Solved – Data Augmentation strategies for Time Series Forecasting

data augmentationtime series

I'm considering two strategies to do "data augmentation" on time-series forecasting.

First, a little bit of background. A predictor $P$ to forecast the next step of a time-series $\lbrace A_i\rbrace$ is a function that typically depends on two things, the time-series past states, but also the predictor's past states:

$$P(\lbrace A_{i\leq t-1}\rbrace,P_{S_{t-1}})$$

If we want to adjust/train our system to obtain a good $P$, then we'll need enough data. Sometimes available data won't be enough, so we consider doing data augmentation.

First approach

Suppose we have the time-series $\lbrace A_i \rbrace$, with $1 \leq i \leq n$. And suppose also that we have $\epsilon$ that meets the following condition: $0<\epsilon < |A_{i+1} – A_i| \forall i \in \lbrace 1, \ldots,n\rbrace$.
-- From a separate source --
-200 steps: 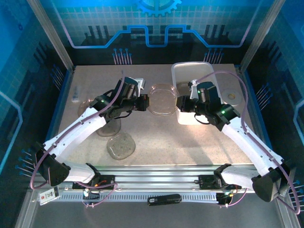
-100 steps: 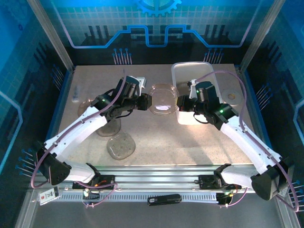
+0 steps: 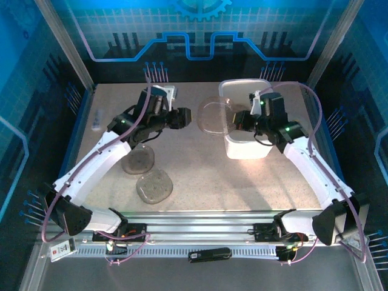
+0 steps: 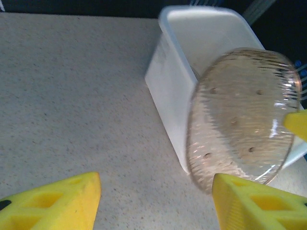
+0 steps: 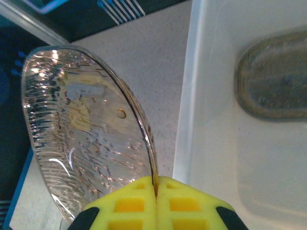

We can construct a new time series $\lbrace B_i = A_i+r_i\rbrace$, where $r_i$ is a realization of the distribution $N(0,\frac{\epsilon}{2}) $.

Then, instead of minimizing the loss function only over $\lbrace A_i \rbrace$, we do that also over $\lbrace B_i \rbrace$. So, if the optimization process takes $m$ steps, we have to "initialize" the predictor $2m$ times, and we'll compute approximately $2m(n-1)$ predictor internal states.

Second approach

We compute $\lbrace B_i \rbrace$ as before, but we don't update the predictor's internal state using $\lbrace B_i \rbrace$, but $\lbrace A_i \rbrace$. We only use the two series together at the time of computing the loss function, so we'll compute approximately $m(n-1)$ predictor internal states.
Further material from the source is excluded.